*What is expected*
Leaving nothing out, print each line of the material exactly.

*Stored data*
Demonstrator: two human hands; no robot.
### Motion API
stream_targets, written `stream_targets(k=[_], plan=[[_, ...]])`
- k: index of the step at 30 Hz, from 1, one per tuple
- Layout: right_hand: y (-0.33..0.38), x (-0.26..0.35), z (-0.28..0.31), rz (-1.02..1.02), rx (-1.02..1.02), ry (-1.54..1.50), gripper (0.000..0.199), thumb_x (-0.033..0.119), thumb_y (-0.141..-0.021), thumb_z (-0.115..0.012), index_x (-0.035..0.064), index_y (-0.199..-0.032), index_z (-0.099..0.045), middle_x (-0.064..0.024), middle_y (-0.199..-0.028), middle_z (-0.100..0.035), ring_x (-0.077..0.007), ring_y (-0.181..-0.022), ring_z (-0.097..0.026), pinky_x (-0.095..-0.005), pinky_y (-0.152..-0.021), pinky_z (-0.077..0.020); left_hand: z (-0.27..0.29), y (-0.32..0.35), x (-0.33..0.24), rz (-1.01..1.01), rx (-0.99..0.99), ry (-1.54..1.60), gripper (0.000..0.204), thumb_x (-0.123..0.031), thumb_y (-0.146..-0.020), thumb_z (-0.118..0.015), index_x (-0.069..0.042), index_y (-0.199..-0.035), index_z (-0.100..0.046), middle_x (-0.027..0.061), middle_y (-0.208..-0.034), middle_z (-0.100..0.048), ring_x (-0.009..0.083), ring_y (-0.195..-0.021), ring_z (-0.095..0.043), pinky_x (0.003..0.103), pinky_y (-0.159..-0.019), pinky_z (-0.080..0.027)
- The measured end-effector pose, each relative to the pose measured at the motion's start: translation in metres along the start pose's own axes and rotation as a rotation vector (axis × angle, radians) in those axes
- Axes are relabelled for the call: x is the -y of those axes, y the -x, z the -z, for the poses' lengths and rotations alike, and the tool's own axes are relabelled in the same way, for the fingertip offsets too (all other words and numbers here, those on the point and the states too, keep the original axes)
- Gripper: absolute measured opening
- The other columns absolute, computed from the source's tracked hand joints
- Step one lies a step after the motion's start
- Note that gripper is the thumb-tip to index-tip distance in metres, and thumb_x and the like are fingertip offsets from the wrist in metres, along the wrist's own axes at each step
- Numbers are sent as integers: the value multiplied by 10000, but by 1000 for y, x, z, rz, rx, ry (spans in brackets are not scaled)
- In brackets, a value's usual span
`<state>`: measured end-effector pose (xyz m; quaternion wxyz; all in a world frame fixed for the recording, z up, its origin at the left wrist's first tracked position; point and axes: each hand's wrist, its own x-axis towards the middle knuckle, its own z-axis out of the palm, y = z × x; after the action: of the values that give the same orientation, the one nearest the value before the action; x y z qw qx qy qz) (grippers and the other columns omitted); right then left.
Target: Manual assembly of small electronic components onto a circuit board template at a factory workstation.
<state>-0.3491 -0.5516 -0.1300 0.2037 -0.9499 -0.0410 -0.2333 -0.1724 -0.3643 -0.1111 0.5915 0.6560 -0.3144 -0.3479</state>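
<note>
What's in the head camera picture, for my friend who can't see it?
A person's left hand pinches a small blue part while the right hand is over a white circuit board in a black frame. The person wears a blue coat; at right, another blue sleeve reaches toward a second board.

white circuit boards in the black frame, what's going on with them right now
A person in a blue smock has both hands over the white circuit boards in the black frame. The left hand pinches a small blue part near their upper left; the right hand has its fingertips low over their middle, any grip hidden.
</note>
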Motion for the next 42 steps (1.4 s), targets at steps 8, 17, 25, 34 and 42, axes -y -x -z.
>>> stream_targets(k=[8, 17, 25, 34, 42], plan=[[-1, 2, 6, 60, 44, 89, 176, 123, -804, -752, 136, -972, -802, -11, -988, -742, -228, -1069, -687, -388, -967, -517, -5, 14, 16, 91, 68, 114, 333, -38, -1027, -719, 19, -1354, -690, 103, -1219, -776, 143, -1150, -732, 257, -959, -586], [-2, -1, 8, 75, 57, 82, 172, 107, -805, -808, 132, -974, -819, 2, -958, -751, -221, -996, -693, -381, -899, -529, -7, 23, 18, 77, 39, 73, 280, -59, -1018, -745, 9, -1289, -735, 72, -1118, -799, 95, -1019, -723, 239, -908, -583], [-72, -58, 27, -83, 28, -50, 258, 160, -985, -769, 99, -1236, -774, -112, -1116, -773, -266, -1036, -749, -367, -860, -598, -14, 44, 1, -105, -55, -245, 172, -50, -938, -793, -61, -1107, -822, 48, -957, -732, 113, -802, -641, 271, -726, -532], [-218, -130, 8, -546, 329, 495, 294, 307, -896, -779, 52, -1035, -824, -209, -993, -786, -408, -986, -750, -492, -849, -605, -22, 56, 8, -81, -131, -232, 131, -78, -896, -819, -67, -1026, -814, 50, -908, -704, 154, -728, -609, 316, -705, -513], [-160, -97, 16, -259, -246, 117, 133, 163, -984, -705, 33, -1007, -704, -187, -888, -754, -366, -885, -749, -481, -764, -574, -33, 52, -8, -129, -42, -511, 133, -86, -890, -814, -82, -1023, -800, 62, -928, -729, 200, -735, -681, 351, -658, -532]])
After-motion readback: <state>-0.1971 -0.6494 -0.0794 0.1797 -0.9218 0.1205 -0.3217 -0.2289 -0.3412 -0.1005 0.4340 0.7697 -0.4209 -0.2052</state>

*Response to the exercise*
Demonstrator: two human hands; no robot.
### Motion API
stream_targets, written `stream_targets(k=[_], plan=[[_, ...]])`
- k: index of the step at 30 Hz, from 1, one per tuple
- Layout: right_hand: y (-0.33..0.38), x (-0.26..0.35), z (-0.28..0.31), rz (-1.02..1.02), rx (-1.02..1.02), ry (-1.54..1.50), gripper (0.000..0.199), thumb_x (-0.033..0.119), thumb_y (-0.141..-0.021), thumb_z (-0.115..0.012), index_x (-0.035..0.064), index_y (-0.199..-0.032), index_z (-0.099..0.045), middle_x (-0.064..0.024), middle_y (-0.199..-0.028), middle_z (-0.100..0.035), ring_x (-0.077..0.007), ring_y (-0.181..-0.022), ring_z (-0.097..0.026), pinky_x (-0.095..-0.005), pinky_y (-0.152..-0.021), pinky_z (-0.077..0.020); left_hand: z (-0.27..0.29), y (-0.32..0.35), x (-0.33..0.24), rz (-1.01..1.01), rx (-0.99..0.99), ry (-1.54..1.60), gripper (0.000..0.204), thumb_x (-0.123..0.031), thumb_y (-0.146..-0.020), thumb_z (-0.118..0.015), index_x (-0.069..0.042), index_y (-0.199..-0.035), index_z (-0.100..0.046), middle_x (-0.027..0.061), middle_y (-0.208..-0.034), middle_z (-0.100..0.048), ring_x (-0.009..0.083), ring_y (-0.195..-0.021), ring_z (-0.095..0.043), pinky_x (0.003..0.103), pinky_y (-0.159..-0.019), pinky_z (-0.080..0.027)
- The measured end-effector pose, each relative to the pose measured at the motion's start: translation in metres along the start pose's own axes and rotation as a rotation vector (axis × angle, radians) in those axes
- Axes are relabelled for the call: x is the -y of those axes, y the -x, z the -z, for the poses' lengths and rotations alike, and the tool's own axes are relabelled in the same way, for the fingertip offsets too (all other words and numbers here, those on the point and the states too, keep the original axes)
- Gripper: absolute measured opening
- The other columns absolute, computed from the source's tracked hand joints
- Step one lies a step after the motion's start
- Note that gripper is the thumb-tip to index-tip distance in metres, and thumb_x and the like are fingertip offsets from the wrist in metres, along the wrist's own axes at each step
- Numbers are sent as integers: the value multiplied by 10000, but by 1000 for y, x, z, rz, rx, ry (spans in brackets are not scaled)
- In brackets, a value's usual span
`<state>`: measured end-effector pose (xyz m; quaternion wxyz; all in a world frame fixed for the recording, z up, its origin at the left wrist's first tracked position; point and axes: each hand's wrist, its own x-axis towards the middle knuckle, its own z-axis out of the palm, y = z × x; after the action: of the values that give the same orientation, the one nearest the value before the action; x y z qw qx qy qz) (grippers and the other columns omitted); right then left.
Target: Manual assembly of small electronic components onto a circuit board template at a factory workstation.
<state>-0.3491 -0.5516 -0.1300 0.2037 -0.9499 -0.0410 -0.2333 -0.1724 -0.3643 -0.1111 0.5915 0.6560 -0.3144 -0.3479</state>
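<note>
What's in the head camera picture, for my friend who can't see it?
A person's left hand pinches a small blue part while the right hand is over a white circuit board in a black frame. The person wears a blue coat; at right, another blue sleeve reaches toward a second board.

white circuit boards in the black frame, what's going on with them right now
A person in a blue smock has both hands over the white circuit boards in the black frame. The left hand pinches a small blue part near their upper left; the right hand has its fingertips low over their middle, any grip hidden.
</note>
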Motion for the next 42 steps (1.4 s), targets at steps 8, 17, 25, 34 and 42, axes -y -x -z.
>>> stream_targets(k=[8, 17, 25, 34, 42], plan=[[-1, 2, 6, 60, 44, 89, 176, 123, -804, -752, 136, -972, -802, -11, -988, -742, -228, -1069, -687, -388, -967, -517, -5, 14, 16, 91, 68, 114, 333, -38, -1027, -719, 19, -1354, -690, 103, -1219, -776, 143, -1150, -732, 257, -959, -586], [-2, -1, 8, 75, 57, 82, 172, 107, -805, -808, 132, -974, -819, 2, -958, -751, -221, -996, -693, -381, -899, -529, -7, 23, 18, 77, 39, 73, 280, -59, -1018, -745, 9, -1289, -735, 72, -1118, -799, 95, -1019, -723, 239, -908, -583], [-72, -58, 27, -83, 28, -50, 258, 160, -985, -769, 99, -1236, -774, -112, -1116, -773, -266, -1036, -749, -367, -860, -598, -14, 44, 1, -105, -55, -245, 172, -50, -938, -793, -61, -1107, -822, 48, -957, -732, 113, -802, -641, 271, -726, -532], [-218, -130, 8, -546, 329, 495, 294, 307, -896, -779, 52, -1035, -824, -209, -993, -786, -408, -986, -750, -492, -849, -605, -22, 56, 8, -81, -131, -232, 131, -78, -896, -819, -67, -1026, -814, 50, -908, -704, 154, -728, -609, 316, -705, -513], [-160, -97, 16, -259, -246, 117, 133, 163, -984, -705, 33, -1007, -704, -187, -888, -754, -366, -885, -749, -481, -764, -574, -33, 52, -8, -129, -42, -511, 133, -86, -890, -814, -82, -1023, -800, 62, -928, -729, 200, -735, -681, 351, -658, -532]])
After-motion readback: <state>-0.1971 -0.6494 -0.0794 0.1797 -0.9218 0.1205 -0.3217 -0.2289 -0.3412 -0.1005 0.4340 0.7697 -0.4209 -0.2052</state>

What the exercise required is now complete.